### Task statement
In full and word for word, restate the lines of the listing.

### Dataset section
........

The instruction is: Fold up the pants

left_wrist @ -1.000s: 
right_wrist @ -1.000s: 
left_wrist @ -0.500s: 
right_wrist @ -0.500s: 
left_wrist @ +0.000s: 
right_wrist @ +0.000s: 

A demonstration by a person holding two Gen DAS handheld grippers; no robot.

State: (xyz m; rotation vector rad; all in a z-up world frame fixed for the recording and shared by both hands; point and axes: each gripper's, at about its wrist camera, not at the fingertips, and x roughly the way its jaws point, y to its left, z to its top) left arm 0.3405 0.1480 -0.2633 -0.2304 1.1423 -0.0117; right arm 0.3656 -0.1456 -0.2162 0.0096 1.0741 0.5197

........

### Answer to this task
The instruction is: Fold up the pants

left_wrist @ -1.000s: 
right_wrist @ -1.000s: 
left_wrist @ -0.500s: 
right_wrist @ -0.500s: 
left_wrist @ +0.000s: 
right_wrist @ +0.000s: 

A demonstration by a person holding two Gen DAS handheld grippers; no robot.

State: (xyz m; rotation vector rad; all in a z-up world frame fixed for the recording and shared by both hands; point and axes: each gripper's, at about its wrist camera, not at the fingertips, and x roughly the way its jaws point, y to its left, z to its top) left arm 0.3405 0.1480 -0.2633 -0.2304 1.1423 -0.0117; right arm 0.3656 -0.1456 -0.2162 0.0096 1.0741 0.5197

The required output has been given.